Author |
Message
|
Challenger |
Posted: Mon Dec 01, 2008 1:20 am Post subject: Challenge Question - 12 / 2008 |
|
|
 Centurion
Joined: 31 Mar 2008 Posts: 115
|
Well, here comes your newest Challenger person
December 2008 Challenge:
A client application in a windows environment is configured to be triggered from a queue under a Solaris queue manager
The trigger monitor is the client version, running as a Windows service
The queue has the following attributes set:
TRIGGER
TRIGDPTH(1)
TRIGTYPE(FIRST)
The queue manager's trigger interval attribute has a very low value 10000 , compared to the default 999999999.
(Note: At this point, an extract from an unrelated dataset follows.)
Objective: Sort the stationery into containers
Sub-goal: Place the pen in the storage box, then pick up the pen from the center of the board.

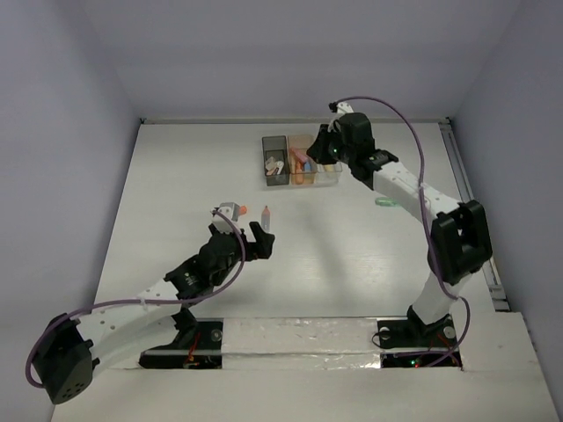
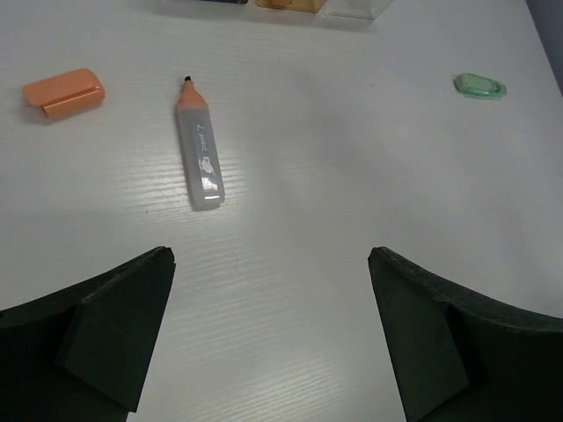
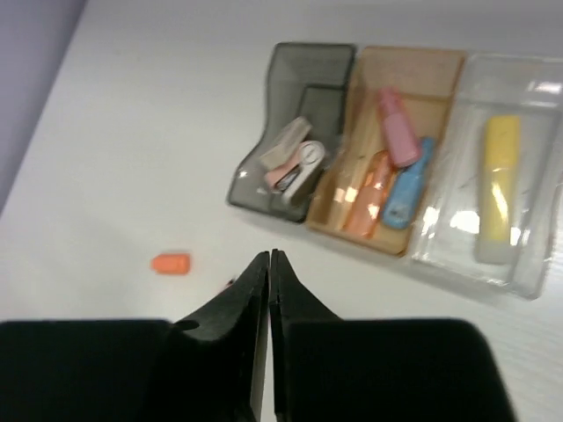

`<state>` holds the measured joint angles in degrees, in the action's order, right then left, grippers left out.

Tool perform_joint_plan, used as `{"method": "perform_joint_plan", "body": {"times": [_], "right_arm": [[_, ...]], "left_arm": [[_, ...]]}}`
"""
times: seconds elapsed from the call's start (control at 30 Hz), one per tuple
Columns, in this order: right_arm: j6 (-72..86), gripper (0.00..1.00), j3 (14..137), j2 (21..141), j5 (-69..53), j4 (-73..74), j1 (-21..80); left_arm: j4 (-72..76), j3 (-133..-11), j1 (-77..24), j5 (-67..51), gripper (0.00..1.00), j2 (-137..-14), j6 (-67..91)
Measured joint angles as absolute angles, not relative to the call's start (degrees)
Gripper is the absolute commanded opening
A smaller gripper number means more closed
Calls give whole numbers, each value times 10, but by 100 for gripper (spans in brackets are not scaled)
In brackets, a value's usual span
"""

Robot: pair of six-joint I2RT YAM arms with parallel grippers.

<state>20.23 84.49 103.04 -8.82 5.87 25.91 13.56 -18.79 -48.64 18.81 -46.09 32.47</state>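
Note:
An uncapped grey marker with an orange tip (image 2: 199,145) lies on the table, also seen from above (image 1: 266,214). Its orange cap (image 2: 63,92) lies to its left. My left gripper (image 2: 271,257) is open and empty, just short of the marker (image 1: 242,230). My right gripper (image 3: 268,257) is shut and empty above the table, in front of the containers (image 1: 320,151). The dark grey bin (image 3: 327,61) holds small erasers. The orange bin (image 3: 440,66) holds pink, orange and blue markers. The clear bin (image 3: 537,114) holds a yellow marker (image 3: 500,189).
A mint green piece (image 2: 479,85) lies on the table to the right, below the right arm in the top view (image 1: 387,202). The orange cap also shows in the right wrist view (image 3: 171,263). White walls close in the table.

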Motion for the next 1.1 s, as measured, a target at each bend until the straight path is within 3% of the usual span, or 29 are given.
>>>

During testing the application team complains that multiple instances of the application are getting spawned which causes the windows server to crash. They request the MQ Admin to check if the trigger configuration is done correctly. The MQ Admin rechecks the configuration, confirms the queue is set to TRIGGER(FIRST) and advises the application team that the best practice for the triggered application is to read all the messages off the queue and exit only when it gets a 2033. The application team replies that they are indeed doing it so.
The Apps team and the MQ admin folks fight on blaming each other back and forth , finally the issue is reported resolved.
Tell me what may have caused the issue, which side do you think won out the argument, and exactly how was it eventually resolved ?
All the best!! |
|
Back to top |
|
 |
AkankshA |
Posted: Tue Dec 02, 2008 3:02 am Post subject: |
|
|
 Grand Master
Joined: 12 Jan 2006 Posts: 1494 Location: Singapore
|
My guess,
TrigInt is set to 10 secs & Trig type is first.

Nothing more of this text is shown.